5) If the Customer fails to make payment for the Customs Service (as defined below) to be provided by Gerlach within the agreed payment period, Gerlach may terminate the Platform Contract or block the Customer’s access to the Platform.

6) If the Customer chooses a payment method requiring him to provide upfront payment, but fails to do so, Gerlach is entitled to treat the relevant Customs Clearance Contract as cancelled and charge the cancellation fees up to the amount of the clearance costs (depending on the processing status).

7) All invoices will be subject to VAT, if applicable.

8) All items in Gerlach invoices must be paid in full. No setting off or retention of amounts claimed by Customer against Gerlach is permitted. However, Customer may offset claims which are finally decided, ready for decision or undisputed.

§ 6 Licensing rights, rights of use

1) Gerlach grants the Customer a non-exclusive licence, restricted to the term of the Platform Contract, to personally use the Platform web frontend and related mobile applications. The Customer shall not lease, confer or provide in any other way the above rights of use to a third party.

2) The Customer shall not be entitled without explicit prior written consent to use, exploit or modify the “Gerlach” trademark (words and image).

3) Customer shall comply with the usage requirements provided on the Platform, as well as with instructions that the Customer receives from Gerlach as regards services. This shall, for example, also apply to usage and integration requirements that exist based on legal provisions or the regulations of credit card companies.

4) When using the Platform and other services of Gerlach, Customer shall comply with the applicable laws, in particular the provisions relating to data protection and competition law.

5) The Customer itself shall be responsible for archiving on its own storage medium the information which can be viewed on the Platform that the Customer requires for the purposes of performing the Customs Clearance Contract, securing evidence, accounting, etc.

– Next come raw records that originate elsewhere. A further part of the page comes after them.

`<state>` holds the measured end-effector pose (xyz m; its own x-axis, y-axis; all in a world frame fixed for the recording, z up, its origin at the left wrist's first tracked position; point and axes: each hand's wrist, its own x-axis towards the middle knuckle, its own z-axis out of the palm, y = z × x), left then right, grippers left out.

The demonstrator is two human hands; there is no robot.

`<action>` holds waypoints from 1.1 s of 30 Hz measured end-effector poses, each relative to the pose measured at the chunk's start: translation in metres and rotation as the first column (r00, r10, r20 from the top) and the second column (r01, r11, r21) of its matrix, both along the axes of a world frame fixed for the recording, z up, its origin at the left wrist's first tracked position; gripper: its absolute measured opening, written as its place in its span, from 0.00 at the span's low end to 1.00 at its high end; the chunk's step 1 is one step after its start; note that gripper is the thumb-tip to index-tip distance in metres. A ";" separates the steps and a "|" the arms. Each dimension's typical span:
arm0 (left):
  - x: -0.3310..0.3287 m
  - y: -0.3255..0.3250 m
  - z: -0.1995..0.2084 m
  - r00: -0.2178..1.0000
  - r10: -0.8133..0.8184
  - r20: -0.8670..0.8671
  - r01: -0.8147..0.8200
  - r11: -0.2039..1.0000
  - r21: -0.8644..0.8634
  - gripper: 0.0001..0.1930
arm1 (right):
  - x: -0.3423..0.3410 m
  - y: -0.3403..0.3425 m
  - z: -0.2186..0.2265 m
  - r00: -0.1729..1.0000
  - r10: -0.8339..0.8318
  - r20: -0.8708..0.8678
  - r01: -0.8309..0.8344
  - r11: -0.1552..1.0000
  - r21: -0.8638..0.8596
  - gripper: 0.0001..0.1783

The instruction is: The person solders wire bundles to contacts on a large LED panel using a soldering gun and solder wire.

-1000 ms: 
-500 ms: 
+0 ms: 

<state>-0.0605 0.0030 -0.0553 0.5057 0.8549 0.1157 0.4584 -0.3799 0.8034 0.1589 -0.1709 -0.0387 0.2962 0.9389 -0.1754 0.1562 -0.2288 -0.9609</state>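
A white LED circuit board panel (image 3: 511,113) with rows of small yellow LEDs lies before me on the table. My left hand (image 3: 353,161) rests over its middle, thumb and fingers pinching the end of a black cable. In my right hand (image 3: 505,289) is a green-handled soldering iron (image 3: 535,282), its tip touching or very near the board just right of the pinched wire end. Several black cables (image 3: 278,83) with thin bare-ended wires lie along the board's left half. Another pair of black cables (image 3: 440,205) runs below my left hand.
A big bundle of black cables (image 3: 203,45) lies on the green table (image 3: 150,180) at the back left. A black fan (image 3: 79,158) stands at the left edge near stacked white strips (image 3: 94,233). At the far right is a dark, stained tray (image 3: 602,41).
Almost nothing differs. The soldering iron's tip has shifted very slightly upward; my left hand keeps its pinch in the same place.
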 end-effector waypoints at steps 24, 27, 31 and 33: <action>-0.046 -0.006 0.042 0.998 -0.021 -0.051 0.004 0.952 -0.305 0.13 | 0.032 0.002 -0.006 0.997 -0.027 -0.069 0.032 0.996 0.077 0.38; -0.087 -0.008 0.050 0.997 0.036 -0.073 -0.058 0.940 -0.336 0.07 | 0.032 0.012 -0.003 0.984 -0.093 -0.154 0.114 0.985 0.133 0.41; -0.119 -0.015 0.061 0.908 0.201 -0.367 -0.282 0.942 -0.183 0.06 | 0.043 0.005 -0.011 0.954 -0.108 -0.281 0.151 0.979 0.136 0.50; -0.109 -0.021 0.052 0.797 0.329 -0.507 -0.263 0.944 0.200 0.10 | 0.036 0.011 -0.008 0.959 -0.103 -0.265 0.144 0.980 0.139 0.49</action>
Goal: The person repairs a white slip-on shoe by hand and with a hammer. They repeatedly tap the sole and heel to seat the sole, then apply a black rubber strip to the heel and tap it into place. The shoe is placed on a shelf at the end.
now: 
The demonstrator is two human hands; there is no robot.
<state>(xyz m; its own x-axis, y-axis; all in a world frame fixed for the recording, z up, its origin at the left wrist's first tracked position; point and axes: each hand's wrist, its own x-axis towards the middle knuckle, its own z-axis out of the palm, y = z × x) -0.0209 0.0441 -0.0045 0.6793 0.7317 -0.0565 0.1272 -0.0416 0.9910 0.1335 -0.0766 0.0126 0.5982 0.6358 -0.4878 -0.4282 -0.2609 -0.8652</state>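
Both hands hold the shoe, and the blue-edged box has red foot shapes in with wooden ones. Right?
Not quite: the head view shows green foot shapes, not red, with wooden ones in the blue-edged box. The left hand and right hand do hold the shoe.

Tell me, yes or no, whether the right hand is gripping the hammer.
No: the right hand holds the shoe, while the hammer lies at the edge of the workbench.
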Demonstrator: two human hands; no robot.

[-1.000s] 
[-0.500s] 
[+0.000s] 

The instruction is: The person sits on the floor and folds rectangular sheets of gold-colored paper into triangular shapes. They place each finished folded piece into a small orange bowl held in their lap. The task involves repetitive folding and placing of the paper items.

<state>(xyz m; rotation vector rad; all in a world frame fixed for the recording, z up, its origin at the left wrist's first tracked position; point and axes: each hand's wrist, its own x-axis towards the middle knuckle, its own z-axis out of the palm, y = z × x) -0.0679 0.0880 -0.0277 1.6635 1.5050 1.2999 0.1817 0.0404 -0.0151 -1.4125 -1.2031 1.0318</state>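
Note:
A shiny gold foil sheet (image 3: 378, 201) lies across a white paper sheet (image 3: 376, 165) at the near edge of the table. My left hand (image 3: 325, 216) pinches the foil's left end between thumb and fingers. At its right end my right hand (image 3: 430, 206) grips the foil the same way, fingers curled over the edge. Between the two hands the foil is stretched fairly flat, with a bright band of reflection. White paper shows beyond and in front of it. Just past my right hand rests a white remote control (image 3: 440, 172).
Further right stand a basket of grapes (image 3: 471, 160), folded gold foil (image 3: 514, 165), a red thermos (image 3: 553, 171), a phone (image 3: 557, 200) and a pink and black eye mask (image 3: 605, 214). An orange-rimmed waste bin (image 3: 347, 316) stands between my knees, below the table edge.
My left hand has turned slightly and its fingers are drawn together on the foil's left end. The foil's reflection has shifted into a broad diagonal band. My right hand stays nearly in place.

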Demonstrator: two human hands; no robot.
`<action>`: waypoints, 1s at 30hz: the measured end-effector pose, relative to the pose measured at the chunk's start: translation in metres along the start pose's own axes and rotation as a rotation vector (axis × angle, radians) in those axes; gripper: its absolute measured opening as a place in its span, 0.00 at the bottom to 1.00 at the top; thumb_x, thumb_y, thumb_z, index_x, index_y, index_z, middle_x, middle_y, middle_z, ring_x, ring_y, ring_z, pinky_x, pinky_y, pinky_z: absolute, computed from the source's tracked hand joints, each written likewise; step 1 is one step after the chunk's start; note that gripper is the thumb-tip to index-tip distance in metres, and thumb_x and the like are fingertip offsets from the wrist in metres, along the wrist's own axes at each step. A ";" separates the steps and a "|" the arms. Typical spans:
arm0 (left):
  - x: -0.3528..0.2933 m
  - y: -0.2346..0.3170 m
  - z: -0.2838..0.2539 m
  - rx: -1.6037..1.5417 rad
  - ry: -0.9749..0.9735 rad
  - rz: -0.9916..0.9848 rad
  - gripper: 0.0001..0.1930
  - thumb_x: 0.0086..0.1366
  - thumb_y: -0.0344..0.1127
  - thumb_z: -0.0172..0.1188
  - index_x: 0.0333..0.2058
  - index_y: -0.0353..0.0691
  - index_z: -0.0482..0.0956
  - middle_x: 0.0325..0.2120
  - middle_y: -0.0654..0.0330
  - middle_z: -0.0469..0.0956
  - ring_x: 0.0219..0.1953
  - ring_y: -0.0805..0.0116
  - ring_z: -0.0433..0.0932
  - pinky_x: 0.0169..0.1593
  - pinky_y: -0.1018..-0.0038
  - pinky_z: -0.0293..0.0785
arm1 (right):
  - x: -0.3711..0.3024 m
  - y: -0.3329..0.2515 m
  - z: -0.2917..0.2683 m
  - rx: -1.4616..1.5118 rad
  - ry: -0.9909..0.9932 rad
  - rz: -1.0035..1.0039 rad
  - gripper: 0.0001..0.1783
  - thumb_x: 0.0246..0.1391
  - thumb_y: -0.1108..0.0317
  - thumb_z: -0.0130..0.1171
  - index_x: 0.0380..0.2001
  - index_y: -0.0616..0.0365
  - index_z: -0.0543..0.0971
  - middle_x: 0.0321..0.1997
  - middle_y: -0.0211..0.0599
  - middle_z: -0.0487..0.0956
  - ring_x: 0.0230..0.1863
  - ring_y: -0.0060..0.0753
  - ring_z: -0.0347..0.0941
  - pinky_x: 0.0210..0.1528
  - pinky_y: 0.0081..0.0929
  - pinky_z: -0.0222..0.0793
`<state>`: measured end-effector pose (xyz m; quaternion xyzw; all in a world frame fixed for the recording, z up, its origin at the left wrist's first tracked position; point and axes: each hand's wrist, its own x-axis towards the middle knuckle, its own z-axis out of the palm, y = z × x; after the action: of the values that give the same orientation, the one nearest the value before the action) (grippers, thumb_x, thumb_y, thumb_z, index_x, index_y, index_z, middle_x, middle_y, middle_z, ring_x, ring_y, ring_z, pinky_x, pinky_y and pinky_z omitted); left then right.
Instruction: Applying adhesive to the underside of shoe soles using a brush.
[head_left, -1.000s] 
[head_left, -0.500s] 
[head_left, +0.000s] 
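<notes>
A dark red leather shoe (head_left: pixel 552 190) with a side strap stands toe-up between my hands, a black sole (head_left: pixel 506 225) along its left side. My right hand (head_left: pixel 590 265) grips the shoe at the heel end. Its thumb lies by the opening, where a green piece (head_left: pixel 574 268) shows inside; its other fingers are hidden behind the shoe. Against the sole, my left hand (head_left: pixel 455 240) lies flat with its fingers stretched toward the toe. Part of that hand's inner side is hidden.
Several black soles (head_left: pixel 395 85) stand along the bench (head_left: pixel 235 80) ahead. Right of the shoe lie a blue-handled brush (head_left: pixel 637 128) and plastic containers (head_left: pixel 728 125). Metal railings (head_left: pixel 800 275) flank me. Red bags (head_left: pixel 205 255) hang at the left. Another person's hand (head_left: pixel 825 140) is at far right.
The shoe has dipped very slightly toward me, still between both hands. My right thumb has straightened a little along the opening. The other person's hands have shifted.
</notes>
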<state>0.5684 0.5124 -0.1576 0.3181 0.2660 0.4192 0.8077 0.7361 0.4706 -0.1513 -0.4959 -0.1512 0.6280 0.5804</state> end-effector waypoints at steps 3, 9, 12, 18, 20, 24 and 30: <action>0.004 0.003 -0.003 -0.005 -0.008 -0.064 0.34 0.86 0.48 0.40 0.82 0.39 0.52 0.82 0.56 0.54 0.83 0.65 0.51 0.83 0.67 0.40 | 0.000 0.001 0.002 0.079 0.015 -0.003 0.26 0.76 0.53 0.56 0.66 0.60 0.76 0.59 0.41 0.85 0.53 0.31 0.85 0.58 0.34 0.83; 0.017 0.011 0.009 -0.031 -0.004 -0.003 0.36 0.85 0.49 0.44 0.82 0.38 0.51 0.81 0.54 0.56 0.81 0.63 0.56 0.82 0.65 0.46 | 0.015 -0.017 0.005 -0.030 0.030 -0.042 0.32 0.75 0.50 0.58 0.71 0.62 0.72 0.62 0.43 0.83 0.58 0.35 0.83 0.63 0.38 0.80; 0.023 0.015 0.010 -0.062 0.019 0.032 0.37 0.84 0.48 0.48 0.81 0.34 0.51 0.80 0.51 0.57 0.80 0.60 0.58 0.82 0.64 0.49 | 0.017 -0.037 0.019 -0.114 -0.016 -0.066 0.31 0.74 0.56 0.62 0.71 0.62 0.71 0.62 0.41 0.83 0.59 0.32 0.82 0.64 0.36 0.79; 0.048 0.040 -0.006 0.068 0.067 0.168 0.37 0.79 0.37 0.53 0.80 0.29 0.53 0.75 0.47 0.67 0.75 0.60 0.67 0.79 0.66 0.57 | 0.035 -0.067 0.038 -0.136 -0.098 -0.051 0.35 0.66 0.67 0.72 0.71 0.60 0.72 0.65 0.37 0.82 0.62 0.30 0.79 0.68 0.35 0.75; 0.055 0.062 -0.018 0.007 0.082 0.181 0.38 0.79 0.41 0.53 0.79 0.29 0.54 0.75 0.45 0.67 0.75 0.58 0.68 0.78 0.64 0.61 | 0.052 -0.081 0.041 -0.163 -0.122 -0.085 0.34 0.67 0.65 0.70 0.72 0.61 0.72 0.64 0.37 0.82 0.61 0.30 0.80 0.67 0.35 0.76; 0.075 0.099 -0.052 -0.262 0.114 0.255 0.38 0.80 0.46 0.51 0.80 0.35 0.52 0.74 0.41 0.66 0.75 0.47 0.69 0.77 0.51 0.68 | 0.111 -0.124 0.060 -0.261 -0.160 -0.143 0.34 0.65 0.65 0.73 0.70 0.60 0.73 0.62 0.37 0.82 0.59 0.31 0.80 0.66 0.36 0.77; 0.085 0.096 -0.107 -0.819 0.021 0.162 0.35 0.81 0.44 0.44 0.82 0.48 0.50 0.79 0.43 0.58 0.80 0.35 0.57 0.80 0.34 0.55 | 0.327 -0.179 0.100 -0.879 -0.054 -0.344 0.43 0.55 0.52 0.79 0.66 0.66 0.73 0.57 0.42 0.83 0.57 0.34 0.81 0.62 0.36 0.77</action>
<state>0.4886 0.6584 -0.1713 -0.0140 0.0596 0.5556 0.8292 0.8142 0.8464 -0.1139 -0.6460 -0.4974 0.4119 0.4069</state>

6) If Customer fails to comply with the requirements of this clause 7, Customer shall be liable for damages that are incurred by Customer, Gerlach or a third party.

§ 7 System integrity

1) Gerlach maintains appropriate security measures in accordance with the International Standard Organization standard ISO 27001/2013. These are DHL’s final commitments regarding the security of the Customer’s information and data and Gerlach’s IT systems in connection with the Customer’s use of the Platform. The customer is responsible for creating and maintaining backup copies of its information and data and for protecting its own IT systems with all state-of-the-art security standards.

2) The customer shall not:

o take any action which may result in an unreasonable or excessive load on the Platform or the related technical infrastructure.

o block, overwrite or modify content generated by Gerlach or interfere in any other way with the content or functions of the Platform.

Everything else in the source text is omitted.